Computerized provider order entry systems and patient safety

Computerized provider order entry has a promising, yet unproven, future as a tool for improving overall patient care and safety.


For decades, clinicians have used handwritten or verbal orders for patient care, and unit secretaries, nurses and other medical personal have transcribed them. However, as the Institute of Medicine's (IOM) 1999 report “To Err Is Human” noted, traditional processes leave room for misinterpretation and error. In addition, recent governmental regulatory requirements have emphasized a paperless system that uses computerized provider order entry (CPOE) and electronic health records (EHRs).

CPOE has a promising, yet unproven, future as a tool for improving overall patient care and safety. Currently, the strongest evidence supports CPOE for improvement of cost savings and health care efficiency and reduction in medication errors, while little research has been done to show CPOE reduces mortality. A relatively small proportion of hospitals uses CPOE, however, so its full benefit may still be unknown. According to the Agency for Healthcare Research and Quality at the U.S. Department of Health and Human Services, four percent of hospitals nationwide have a CPOE system. Even in those that have adopted CPOE, less than half of physicians enter at least 80% of their orders electronically.

Hamid R Feiz ACP Member
Hamid R. Feiz, ACP Member.

We believe that as hospitals begin to implement and enforce use of CPOE, more research and investigation will be done that will ultimately support its benefits. CPOE and clinical decision support (CDS) help clinicians and others to provide standardized and evidence-based practice, which we believe has significant impact on patient outcomes, including on mortality.

CPOE and errors

The IOM estimates that at least 1.5 million people in the U.S. are harmed annually by medications. A 2009 Studies in Health Technology and Informatics article estimated that nearly 400,000 adverse drug events (ADEs) occur in hospitals each year. ADEs also have a large financial cost, with Medicare paying about $882 million annually to treat medication errors, according to a 1995 Journal of the American Medical Association (JAMA) study.

One study, conducted at a 700-bed academic medical center in Chicago and published in Archives of Internal Medicine in 2004, found that more than 60% of prescribing errors involved incorrect medication dosing. Another large cross-sectional study conducted in Sweden and published in BMJ in 2001 found that 13.6% of 962,000 prescriptions distributed from pharmacies were written with at least one potential drug interaction. CPOE can help with these issues, as it allows physicians to write orders in a clear, standardized format and uses software to check for medication errors like drug allergies, drug dosing errors, and drug-drug interactions.

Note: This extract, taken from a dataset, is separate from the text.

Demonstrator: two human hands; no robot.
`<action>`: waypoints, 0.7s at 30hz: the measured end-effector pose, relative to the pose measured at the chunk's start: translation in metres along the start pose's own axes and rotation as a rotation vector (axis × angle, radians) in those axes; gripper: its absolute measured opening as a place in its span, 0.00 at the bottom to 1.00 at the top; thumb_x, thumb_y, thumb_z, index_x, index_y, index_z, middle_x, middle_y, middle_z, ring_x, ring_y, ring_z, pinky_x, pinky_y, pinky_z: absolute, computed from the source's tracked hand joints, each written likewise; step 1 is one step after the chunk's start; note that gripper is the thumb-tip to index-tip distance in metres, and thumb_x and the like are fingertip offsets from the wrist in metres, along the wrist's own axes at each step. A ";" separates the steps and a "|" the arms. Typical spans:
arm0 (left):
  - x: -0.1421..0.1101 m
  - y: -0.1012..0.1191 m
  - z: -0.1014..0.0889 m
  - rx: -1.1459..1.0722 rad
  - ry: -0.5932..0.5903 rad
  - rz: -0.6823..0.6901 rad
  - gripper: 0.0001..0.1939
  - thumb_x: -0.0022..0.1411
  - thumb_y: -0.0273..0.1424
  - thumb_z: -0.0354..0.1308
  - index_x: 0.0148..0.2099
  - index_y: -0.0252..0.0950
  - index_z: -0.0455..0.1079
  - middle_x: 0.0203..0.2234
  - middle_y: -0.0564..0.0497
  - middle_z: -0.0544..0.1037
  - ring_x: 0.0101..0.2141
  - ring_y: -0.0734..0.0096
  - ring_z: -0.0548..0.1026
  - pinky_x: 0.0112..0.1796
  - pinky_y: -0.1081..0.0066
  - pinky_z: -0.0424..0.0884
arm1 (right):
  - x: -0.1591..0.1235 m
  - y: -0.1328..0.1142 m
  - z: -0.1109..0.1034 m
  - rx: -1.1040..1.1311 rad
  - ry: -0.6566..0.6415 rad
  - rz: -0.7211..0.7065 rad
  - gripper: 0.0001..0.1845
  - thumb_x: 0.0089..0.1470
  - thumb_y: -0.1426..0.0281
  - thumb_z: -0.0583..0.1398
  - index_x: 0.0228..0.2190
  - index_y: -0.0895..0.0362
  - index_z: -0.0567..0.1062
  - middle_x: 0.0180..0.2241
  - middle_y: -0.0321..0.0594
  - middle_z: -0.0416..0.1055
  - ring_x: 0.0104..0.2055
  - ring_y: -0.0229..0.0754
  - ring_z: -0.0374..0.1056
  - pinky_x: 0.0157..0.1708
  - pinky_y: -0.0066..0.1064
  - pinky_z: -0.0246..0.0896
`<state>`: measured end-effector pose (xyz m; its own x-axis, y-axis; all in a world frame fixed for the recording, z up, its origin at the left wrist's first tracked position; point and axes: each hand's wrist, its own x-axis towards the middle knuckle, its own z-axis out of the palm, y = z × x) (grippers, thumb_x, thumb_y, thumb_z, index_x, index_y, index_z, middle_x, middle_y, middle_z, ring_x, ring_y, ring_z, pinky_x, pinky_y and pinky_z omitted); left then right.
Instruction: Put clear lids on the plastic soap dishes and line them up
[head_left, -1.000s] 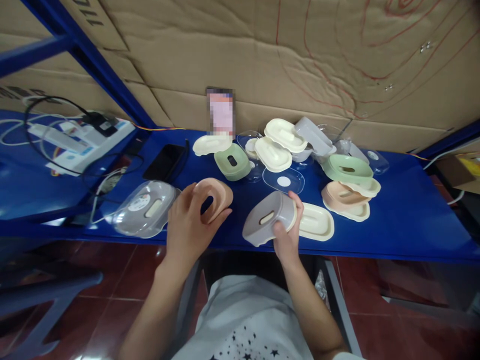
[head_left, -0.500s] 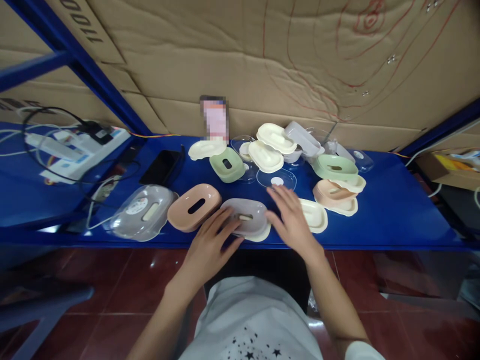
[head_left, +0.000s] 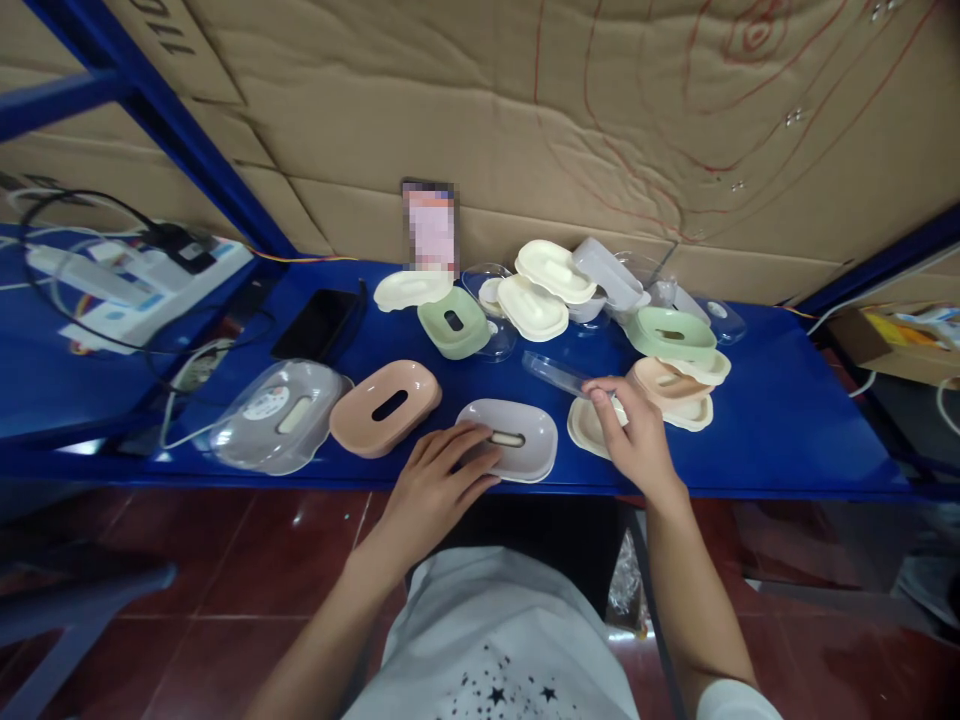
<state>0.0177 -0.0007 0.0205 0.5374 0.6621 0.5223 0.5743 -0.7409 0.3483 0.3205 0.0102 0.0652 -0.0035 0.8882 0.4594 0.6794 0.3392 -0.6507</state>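
Observation:
A grey soap dish (head_left: pixel 536 450) with a slot in its middle sits near the table's front edge; a pale strip shows through the slot. My left hand (head_left: pixel 442 475) is on its left end, fingers over the inside and thumb at the front rim. Between the thumb and fingers of my right hand (head_left: pixel 634 425), a clear plastic lid (head_left: pixel 555 373) is held tilted nearly on edge above the table. Below that hand lies a cream base piece (head_left: pixel 589 425), partly covered by it. A peach soap dish (head_left: pixel 360 415) stands left of the grey one.
A grey soap dish under a clear lid (head_left: pixel 259 425) is at the left. Green dishes (head_left: pixel 450 325), cream pieces (head_left: pixel 532 308) and clear lids lie behind. Further right is a peach dish (head_left: pixel 660 385). A black phone (head_left: pixel 315 325) and cabled power strip (head_left: pixel 142 300) lie left.
My right hand has taken hold of the clear lid, lifted and tilted it, and moved right. The grey dish has shifted slightly right and now covers the cream piece beneath it.

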 end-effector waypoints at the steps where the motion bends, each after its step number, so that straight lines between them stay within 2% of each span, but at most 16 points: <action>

Indeed, research has shown that CPOE implementation helps reduce errors and their associated costs, while increasing efficiency. A 1998 JAMA study found implementation of a CPOE system reduced allergy-related drug reactions by 56%. (Drug allergies represent the highest proportion of medication errors in inpatient settings.) Another study conducted in 2006 and published in the Journal of the American Medical Informatics Association examined the cost-benefit analysis of implementing a CPOE system for a 720-bed tertiary medical center, and found it would take $11.8 million to initiate and support a hospital-wide CPOE system, and eventually save the hospital $28.5 million over a nine-year period. A randomized trial conducted in 2008 and published by the Agency for Healthcare Research and Quality compared laboratory, radiology, and pharmacy turnaround time between a computer system with CPOE software and a control arm without the CPOE program and found that turnaround time with the CPOE system was significantly reduced.

CPOE and mortality

The effect of CPOE on patient mortality is controversial. CPOE systems have previously been associated with an increase or no change in hospital-wide mortality rates. For example, a 2005 Pediatrics study found an increase in mortality rates associated with CPOE implementation at The University of Pittsburgh School of Medicine, from 2.80% before CPOE implementation to 6.57% afterward. However, a more recent study in the July 2010 Pediatrics found that mortality rates decreased by 20% after implementation of a CPOE system at a 303-bed hospital at Stanford University School of Medicine's quaternary children's hospital.

Clearly, more research on the effects of CPOE on mortality in hospitalized patients is needed. Hospitals should continue to evaluate such effects, in addition to medication error rates for patients who are dependent on time-sensitive therapies. We believe CPOE technology holds great promise as a tool to reduce human error during health care delivery, and hospitalists will play a major role as leaders in CPOE implementation and research.